I agree about the terrible drivers bit. I cant stand the ATi drivers. They are buggy, cause stability problems AND I hate that god awful CCC which requires .NET. Or maybe they finally became sane and now it does not require .NET now maybe? I dont know. All I know is that their hardware is awesome. I got my brother a 4870 1 gb and he loves it.

I think Nvidia needs to get their shit together and cater to my demands of awesomeness damnit.

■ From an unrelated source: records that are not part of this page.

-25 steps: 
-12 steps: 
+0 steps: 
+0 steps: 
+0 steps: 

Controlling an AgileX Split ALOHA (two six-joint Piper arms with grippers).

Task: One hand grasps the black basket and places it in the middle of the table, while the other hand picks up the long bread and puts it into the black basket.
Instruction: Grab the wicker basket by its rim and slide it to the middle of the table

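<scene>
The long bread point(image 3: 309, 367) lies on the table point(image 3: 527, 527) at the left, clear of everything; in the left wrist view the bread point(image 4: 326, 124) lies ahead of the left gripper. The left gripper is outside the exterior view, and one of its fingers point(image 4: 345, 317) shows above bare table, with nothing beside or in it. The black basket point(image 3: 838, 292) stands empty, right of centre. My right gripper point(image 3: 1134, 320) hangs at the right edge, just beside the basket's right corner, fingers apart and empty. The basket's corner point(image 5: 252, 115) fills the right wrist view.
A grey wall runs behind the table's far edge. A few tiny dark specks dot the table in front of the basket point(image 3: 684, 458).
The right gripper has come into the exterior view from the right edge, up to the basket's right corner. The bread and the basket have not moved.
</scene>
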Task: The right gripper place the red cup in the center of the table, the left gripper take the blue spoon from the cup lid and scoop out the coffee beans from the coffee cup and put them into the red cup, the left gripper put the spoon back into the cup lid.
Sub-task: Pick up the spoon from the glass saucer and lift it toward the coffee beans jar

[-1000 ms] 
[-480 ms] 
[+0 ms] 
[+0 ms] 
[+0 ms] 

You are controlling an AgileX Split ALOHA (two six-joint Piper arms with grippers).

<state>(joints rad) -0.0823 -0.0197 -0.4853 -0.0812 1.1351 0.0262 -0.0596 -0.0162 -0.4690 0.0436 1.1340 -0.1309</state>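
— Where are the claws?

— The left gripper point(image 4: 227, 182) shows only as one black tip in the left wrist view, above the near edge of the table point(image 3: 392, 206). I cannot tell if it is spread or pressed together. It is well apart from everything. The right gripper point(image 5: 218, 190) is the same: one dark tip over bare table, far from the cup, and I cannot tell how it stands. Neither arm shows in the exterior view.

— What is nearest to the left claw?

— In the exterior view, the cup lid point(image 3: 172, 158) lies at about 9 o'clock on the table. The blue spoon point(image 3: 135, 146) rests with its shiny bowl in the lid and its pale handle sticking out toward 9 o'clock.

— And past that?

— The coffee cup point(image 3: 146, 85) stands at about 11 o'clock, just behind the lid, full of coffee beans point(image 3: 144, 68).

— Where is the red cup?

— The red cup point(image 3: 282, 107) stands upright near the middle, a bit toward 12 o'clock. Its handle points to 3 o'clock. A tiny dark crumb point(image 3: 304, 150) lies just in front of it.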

PS: I am not an Nvidia fanboy by any means. Its just that I have an SLI motherboard and when I bought it at the time, Nvidia was rocking it. Therefore I have no choice unless I upgrade my whole machine, but buy nvidia vdo cards.
 
It just appears that since G80, nVidia has been focusing on GPGPU far more than on just graphics alone.
Currently, Cuda/PhysX/OpenCL/DXCS seem underway nicely, which is mostly because of the groundwork done by the G80 a few years ago.
So I wonder if GT300 will put the focus back on graphics, or if nVidia continues to focus on GPGPU.
ATi only recently caught up with nVidia in terms of graphics, and hasn't quite caught up in terms of GPGPU yet... I wonder if it had any influence on nVidia's course with GT300 at all.
 
I agree about the terrible drivers bit. I cant stand the ATi drivers. They are buggy, cause stability problems AND I hate that god awful CCC which requires .NET. Or maybe they finally became sane and now it does not require .NET now maybe? I dont know. All I know is that their hardware is awesome. I got my brother a 4870 1 gb and he loves it.

I think Nvidia needs to get their shit together and cater to my demands of awesomeness damnit.

PS: I am not an Nvidia fanboy by any means. Its just that I have an SLI motherboard and when I bought it at the time, Nvidia was rocking it. Therefore I have no choice unless I upgrade my whole machine, but buy nvidia vdo cards.

I don't see where the "buggy, stability problems etc" come from, sure, some have them, but then again, some have them on nV camp too, and some have 'em on both and some on neither, it's a matter of luck, position of planets and hardware working properly. and sometimes user not making errors.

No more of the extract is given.